NumericVector m(x) ;
NumericVector::MatrixIndexer indexer(m) ;
double x11 = m[ indexer(0,0) ] ;

But this might be even more ugly than operator().


Given than a REALSXP can change its mind about being a matrix, I'm not 
sure I want to subclass NumericVector into NumericMatrix, etc. ...

Ideas ?

Romain
#
On 23 January 2010 at 21:05, Romain Francois wrote:
| Hello,
| 
| Motivated by Christophe's question on R-help (cc'ed), I'd like to add 
| facilities for matrix (and maybe arrays) indexing into the new Rcpp api.
| 
| The classic api already ships matrix indexing through RcppMatrix and 
| RcppMatrixView classes. I'm not a big fan of using round brackets for 
| indexing, but apparently one cannot pass more than one parameter to [] 
| so ... I guess I'll have to sacrifice look and feel for a minute.
| 
| 
| Anyway I was thinking we can maybe add NumericVector::operator()( int, 
| int) (other vectors as well), so that we can do :
| 
| NumericVector m(x) ;
| double x11 = m(0,0) ;
| 
| 
| I was also thinking maybe making some sort of indexer class to take care 
| of conversion of 2 indices into 1d index; something like this pseudo code :
| 
| NumericVector m(x) ;
| NumericVector::MatrixIndexer indexer(m) ;
| double x11 = m[ indexer(0,0) ] ;
| 
| But this might be even more ugly than operator().
| 
| 
| Given than a REALSXP can change its mind about being a matrix, I'm not 
| sure I want to subclass NumericVector into NumericMatrix, etc. ...
| 
| Ideas ?

It's a really important topic, and I really don't know yet what I want. 

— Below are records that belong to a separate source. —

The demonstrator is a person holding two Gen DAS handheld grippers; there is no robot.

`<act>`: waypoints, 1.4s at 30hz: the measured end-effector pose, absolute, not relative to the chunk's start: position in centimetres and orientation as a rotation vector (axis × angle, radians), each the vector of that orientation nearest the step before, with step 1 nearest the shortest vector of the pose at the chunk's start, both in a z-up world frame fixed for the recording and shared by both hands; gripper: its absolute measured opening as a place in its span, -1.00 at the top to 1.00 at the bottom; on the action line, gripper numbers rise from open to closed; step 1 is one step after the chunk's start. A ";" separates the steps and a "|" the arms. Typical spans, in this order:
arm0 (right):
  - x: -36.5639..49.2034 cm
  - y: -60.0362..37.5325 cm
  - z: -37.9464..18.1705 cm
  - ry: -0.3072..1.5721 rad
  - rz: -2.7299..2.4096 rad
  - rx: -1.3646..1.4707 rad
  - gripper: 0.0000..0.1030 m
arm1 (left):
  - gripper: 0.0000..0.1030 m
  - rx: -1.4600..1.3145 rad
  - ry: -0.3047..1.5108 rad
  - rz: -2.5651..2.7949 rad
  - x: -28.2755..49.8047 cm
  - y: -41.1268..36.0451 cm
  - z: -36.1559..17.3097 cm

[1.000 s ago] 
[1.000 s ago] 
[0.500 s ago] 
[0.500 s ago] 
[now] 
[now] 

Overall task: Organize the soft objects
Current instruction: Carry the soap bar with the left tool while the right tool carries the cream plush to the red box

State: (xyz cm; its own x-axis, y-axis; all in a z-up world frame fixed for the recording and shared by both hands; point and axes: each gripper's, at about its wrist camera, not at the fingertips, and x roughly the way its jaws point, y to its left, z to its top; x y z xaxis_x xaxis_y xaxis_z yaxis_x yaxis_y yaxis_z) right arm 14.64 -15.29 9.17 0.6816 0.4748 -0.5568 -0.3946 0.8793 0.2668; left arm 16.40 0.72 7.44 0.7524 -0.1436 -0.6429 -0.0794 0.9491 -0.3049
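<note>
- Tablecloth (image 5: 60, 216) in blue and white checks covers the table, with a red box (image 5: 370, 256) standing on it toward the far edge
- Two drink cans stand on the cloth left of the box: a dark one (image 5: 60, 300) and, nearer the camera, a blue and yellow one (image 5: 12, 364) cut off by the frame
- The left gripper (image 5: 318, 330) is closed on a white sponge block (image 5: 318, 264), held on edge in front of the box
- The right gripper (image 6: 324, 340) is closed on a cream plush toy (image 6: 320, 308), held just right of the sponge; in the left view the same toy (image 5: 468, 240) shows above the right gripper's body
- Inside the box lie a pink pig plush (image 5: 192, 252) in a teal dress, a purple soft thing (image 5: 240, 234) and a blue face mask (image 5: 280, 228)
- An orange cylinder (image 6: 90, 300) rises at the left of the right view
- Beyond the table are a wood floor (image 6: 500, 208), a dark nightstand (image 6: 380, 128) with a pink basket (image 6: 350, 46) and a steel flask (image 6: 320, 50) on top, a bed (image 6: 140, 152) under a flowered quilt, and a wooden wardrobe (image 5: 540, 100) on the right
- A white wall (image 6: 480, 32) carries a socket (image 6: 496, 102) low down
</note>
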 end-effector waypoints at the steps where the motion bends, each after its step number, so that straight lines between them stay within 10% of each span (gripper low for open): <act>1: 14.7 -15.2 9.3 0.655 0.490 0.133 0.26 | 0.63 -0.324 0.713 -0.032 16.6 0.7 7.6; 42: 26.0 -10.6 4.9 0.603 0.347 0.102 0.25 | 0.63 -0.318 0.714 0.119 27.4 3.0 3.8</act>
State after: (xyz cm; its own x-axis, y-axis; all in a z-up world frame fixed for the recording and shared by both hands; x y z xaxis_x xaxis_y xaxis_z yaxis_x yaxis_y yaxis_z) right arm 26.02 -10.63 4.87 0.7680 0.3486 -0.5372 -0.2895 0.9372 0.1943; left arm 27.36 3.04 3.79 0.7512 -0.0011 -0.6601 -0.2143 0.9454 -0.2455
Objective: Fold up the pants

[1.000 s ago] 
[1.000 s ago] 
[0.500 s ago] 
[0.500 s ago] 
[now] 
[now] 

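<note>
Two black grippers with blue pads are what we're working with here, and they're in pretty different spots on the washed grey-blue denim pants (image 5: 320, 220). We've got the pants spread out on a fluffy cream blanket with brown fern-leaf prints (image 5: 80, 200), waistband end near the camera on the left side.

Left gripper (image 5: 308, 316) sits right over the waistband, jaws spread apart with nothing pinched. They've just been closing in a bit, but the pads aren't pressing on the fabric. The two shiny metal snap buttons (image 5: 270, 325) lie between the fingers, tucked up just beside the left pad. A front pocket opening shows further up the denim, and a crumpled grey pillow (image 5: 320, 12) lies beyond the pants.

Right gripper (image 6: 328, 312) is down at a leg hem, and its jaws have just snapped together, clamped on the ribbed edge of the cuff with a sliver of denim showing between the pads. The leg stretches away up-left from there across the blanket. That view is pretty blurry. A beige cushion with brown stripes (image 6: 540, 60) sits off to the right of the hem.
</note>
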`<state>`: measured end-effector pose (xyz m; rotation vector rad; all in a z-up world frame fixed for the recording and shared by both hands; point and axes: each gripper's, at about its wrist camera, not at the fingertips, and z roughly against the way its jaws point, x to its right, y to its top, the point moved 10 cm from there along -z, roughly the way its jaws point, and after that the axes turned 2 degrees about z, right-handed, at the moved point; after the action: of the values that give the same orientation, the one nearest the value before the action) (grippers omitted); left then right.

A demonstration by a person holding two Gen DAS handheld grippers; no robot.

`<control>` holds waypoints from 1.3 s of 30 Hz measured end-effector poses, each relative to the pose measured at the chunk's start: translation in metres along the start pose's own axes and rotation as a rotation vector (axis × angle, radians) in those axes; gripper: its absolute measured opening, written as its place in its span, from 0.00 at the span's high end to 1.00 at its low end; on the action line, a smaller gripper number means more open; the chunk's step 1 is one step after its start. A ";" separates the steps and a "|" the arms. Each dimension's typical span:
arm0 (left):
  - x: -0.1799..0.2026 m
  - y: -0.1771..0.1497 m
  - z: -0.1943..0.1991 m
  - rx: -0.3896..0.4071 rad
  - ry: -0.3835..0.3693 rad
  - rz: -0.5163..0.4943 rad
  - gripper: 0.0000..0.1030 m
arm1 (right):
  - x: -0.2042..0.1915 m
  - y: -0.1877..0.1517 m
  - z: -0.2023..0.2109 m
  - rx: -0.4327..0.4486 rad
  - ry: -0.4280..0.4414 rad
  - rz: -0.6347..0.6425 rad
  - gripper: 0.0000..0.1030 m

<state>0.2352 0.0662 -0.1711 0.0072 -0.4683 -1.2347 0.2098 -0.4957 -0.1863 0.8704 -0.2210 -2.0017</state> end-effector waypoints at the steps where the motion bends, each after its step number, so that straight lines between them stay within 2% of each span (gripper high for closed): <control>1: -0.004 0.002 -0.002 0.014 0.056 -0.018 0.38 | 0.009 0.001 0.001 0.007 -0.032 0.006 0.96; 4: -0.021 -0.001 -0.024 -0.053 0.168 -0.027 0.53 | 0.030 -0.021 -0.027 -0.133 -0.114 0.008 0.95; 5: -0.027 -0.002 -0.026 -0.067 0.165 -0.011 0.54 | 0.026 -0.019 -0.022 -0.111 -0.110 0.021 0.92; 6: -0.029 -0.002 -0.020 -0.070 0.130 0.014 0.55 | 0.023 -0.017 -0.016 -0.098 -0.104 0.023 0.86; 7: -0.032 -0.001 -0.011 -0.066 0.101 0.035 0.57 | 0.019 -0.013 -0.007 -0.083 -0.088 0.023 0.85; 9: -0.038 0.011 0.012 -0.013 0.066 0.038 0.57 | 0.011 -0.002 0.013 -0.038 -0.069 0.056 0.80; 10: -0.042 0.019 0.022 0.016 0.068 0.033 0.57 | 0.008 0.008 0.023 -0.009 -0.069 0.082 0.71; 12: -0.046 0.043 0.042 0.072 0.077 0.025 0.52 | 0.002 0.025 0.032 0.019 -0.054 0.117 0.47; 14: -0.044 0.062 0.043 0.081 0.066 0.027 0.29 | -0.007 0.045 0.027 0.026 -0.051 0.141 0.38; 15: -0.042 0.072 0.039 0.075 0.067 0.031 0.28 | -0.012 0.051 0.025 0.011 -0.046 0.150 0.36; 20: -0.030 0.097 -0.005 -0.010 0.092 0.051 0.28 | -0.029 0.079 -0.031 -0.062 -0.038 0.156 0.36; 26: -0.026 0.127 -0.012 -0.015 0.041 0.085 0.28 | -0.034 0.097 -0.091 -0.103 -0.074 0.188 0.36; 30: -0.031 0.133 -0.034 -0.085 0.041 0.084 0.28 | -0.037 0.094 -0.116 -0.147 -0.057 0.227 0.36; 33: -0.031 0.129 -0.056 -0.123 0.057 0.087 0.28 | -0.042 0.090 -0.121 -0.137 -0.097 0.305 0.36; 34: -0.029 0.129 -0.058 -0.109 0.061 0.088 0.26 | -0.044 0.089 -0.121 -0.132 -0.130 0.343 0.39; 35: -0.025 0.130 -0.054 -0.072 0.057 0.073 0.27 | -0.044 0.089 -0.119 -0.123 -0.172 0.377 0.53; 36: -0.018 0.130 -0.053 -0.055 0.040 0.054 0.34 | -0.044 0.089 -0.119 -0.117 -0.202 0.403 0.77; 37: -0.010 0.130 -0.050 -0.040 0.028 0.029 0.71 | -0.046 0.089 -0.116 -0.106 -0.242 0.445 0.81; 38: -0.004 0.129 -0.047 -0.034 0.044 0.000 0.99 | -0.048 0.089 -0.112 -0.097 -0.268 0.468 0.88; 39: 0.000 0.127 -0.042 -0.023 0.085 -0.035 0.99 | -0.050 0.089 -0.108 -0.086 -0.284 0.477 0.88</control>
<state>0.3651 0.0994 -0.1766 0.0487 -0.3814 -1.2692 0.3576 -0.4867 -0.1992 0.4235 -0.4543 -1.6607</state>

Recall another r-help questions of not too long ago when the almost-always-
complaining-yet-never-contributing Ivo Welch went on about needing a
faster lm().

I once wrote one using GNU gsl for the ordinary least squares part, but one
can do much_ better with proper C++ classes. As a grad student, I published a
review paper in the J of Applied Econometrics about Newmat (a C++ library I
used a lot at the time), and things have come a long way since.

Whit (also CC'ed) and I independently landed at using the clever armadillo
(templated C++) project at (IIRC) http://arma.sf.net, and there is also the
Eigen2 project (also templated C++, initially used only inside KDE).  

Whit essentially answered Ivo with a fast.lm project on github [ the boy is
lost in the wilderness and has yet not found the goodness that R-Forge is ;-)
-- see http://github.com/armstrtw/fast.lm ] 

Long story short: given that we pass these objects down to C++, we should
figure out a fast / light / convenient / elegant / [your term here] / ... way
to make use of them with other libraries.

Dirk
#
On 01/23/2010 09:23 PM, Dirk Eddelbuettel wrote:
As I see it, there are two distinct issues:

- convenience api to extract data from a matrix, what should it look 
like: m(i,j) or m[ something(i,j) ] or m[i][j] or whatever else ....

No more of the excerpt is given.